White House Warns Elections Results May Not Be Clear for ‘Days’ After Election

White House Warns Elections Results May Not Be Clear for ‘Days’ After Election
White House Press Secretary Karine Jean-Pierre speaks during a daily press briefing in the James S. Brady Press Briefing Room at the White House in Washington, on Nov. 2, 2022. (Oliver Contreras/Getty Images)
Jack Phillips
11/7/2022
Updated:
11/7/2022
0:00

The 2022 midterm election results won’t be clear on Election Day and the final tally won’t come for “a few days,” warned White House press secretary Karine Jean-Pierre on Monday afternoon.

Her statement comes just hours before polls are slated to open in many locations across the United States, which will determine what party controls the House, Senate, or both. Many governor’s seats are also up for grabs.
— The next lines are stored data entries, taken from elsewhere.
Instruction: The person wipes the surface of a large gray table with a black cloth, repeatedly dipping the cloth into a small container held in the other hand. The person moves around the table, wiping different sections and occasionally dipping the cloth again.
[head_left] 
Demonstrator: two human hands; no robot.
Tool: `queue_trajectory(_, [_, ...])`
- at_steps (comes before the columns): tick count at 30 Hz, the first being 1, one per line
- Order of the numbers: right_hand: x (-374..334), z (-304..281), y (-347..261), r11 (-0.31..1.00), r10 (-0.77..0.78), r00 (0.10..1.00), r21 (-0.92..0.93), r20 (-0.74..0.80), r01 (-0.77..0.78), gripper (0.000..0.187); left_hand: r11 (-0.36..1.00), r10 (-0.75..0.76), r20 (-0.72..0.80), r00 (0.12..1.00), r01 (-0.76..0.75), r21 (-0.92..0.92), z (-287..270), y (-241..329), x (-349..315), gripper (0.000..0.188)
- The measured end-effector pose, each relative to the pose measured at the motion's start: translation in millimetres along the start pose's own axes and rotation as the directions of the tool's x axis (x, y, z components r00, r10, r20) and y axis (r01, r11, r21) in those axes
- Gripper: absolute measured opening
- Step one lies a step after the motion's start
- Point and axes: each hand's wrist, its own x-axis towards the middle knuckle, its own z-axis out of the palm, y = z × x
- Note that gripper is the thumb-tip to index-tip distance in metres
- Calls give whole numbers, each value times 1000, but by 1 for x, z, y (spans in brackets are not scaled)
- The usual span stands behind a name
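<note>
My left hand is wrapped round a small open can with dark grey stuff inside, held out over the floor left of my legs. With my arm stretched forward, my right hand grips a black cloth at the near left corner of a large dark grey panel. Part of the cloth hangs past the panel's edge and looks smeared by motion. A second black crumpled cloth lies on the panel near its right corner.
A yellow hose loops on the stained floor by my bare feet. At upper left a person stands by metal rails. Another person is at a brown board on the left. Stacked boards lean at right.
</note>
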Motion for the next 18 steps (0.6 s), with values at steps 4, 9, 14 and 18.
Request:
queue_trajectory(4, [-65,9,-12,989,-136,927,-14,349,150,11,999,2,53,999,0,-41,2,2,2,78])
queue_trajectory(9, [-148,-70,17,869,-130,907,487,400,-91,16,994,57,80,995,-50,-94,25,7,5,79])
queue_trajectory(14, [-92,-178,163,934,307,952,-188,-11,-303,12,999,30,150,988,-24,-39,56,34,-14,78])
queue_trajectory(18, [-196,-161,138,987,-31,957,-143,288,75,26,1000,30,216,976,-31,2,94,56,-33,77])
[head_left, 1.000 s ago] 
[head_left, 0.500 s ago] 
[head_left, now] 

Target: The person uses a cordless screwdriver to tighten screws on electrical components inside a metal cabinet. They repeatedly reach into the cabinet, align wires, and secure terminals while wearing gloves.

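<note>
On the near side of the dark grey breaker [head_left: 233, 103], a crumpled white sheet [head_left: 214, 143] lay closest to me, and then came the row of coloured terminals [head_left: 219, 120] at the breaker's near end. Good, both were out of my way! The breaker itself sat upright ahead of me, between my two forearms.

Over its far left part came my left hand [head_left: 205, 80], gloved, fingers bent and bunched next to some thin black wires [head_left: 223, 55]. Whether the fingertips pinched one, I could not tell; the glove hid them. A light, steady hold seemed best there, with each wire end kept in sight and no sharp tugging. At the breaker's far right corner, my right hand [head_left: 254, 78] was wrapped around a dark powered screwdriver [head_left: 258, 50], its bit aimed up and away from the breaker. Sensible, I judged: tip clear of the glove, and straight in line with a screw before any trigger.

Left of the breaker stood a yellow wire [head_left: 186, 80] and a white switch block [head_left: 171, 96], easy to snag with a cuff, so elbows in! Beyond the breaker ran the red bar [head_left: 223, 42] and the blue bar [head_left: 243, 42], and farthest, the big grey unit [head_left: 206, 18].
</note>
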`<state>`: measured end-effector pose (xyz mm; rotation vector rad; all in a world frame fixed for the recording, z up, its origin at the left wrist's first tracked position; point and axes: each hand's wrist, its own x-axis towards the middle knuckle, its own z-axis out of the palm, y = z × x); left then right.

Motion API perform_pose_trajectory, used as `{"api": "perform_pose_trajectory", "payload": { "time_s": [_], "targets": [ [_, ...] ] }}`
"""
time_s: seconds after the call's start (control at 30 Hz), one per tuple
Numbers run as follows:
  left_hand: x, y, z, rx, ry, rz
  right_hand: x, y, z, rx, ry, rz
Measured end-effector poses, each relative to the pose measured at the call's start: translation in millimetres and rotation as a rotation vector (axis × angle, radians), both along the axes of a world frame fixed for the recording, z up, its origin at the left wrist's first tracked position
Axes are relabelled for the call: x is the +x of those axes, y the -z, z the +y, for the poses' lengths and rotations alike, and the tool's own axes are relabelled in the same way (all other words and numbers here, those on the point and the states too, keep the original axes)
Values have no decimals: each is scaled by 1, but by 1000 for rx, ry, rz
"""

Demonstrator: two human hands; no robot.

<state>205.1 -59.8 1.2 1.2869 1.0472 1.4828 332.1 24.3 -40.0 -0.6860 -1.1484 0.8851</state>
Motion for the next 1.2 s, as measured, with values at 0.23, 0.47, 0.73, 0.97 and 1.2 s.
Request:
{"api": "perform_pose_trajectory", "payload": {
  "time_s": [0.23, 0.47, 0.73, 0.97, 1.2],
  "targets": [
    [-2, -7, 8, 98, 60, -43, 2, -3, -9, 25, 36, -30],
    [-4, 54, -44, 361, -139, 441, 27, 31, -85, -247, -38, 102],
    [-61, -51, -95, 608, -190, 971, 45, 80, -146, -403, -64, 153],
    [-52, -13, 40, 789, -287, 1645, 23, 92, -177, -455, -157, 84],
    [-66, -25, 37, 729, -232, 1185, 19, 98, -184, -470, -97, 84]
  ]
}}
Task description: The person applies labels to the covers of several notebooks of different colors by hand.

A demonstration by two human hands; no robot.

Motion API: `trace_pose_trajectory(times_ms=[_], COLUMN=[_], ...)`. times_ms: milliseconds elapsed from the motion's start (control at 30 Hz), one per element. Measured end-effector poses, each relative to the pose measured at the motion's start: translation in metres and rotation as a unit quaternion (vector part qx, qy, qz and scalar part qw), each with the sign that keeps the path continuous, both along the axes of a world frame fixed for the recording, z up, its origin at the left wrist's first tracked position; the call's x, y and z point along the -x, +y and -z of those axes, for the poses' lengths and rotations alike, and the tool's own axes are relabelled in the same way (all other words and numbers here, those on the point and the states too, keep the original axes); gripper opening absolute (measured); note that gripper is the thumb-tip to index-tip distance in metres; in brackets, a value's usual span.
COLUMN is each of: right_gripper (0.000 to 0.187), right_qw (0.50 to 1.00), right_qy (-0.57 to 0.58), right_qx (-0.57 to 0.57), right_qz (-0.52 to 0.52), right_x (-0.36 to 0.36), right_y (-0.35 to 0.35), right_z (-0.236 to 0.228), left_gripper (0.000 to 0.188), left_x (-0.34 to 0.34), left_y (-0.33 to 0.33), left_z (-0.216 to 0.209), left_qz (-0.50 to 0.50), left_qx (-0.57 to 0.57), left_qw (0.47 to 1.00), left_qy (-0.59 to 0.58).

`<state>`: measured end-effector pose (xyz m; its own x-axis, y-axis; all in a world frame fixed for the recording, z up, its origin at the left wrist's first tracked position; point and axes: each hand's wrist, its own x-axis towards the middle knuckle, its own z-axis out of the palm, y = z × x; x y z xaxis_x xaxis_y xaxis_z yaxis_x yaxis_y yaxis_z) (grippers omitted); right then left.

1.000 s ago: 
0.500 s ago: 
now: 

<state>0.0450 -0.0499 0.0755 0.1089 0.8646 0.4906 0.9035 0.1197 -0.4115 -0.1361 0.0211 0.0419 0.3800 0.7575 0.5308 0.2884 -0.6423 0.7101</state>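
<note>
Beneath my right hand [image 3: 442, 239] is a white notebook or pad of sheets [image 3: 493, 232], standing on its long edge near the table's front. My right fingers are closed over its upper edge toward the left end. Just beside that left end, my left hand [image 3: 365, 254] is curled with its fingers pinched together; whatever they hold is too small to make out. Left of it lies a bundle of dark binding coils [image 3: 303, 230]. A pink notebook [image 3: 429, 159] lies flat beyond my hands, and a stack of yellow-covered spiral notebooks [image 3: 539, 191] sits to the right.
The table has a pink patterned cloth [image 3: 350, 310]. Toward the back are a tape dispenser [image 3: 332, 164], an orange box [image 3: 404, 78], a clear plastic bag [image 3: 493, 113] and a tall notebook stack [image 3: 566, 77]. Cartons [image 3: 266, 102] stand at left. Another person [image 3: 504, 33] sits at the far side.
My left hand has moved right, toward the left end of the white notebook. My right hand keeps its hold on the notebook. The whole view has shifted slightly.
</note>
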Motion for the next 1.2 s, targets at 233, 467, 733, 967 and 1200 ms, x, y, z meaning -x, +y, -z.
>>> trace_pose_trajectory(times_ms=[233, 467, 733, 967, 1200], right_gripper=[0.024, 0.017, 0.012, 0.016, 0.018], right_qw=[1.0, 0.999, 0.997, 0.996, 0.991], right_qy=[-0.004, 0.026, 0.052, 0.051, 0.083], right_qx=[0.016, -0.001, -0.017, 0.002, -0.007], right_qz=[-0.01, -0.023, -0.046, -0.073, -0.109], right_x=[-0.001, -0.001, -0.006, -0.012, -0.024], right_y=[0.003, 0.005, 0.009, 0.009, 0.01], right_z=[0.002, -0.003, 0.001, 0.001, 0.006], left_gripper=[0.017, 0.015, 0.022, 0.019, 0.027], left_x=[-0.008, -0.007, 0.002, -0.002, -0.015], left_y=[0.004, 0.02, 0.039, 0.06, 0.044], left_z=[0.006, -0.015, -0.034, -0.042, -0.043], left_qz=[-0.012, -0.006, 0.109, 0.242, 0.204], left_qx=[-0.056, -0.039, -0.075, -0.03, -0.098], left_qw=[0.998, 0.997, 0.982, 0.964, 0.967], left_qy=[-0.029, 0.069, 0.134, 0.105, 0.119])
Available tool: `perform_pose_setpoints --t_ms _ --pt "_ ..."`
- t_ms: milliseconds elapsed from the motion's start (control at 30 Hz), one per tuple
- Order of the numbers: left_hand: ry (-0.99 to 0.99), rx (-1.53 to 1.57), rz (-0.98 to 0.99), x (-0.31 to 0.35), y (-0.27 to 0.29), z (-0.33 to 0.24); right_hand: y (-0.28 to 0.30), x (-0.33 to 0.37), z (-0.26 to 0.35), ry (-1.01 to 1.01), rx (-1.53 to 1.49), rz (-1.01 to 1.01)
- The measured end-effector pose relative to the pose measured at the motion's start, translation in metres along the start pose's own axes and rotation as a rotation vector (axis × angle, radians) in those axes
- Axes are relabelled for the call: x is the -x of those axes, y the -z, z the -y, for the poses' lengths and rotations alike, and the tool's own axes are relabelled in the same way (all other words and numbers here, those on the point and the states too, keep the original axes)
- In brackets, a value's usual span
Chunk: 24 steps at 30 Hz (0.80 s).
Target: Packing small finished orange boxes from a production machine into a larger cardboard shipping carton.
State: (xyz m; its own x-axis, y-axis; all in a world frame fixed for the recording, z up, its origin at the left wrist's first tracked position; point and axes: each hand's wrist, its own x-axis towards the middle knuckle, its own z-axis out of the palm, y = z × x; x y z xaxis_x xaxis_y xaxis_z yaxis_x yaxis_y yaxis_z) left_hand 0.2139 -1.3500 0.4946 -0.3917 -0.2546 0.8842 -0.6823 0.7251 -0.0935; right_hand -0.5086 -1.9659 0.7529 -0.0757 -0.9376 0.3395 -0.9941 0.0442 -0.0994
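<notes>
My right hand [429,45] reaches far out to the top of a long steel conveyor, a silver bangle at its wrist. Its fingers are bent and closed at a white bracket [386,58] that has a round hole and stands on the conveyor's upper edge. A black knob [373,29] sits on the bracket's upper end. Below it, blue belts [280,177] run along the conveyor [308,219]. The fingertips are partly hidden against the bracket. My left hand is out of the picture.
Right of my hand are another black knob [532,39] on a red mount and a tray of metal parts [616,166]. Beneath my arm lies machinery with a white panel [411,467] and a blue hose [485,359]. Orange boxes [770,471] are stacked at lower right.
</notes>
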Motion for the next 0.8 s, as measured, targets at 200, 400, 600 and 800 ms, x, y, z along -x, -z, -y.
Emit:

“We may not know all the winners of elections for a few days. It takes time to count all legitimate ballots in a legal and orderly manner. That’s how this is supposed to work,” Jean-Pierre told reporters at the White House. “You heard the president say this last night,” she said.

Some politicians, including former President Jimmy Carter in a 2005 report, and other critics have said that delayed vote-counting efforts undermine Americans’ confidence in their elections and raise the risk of fraud.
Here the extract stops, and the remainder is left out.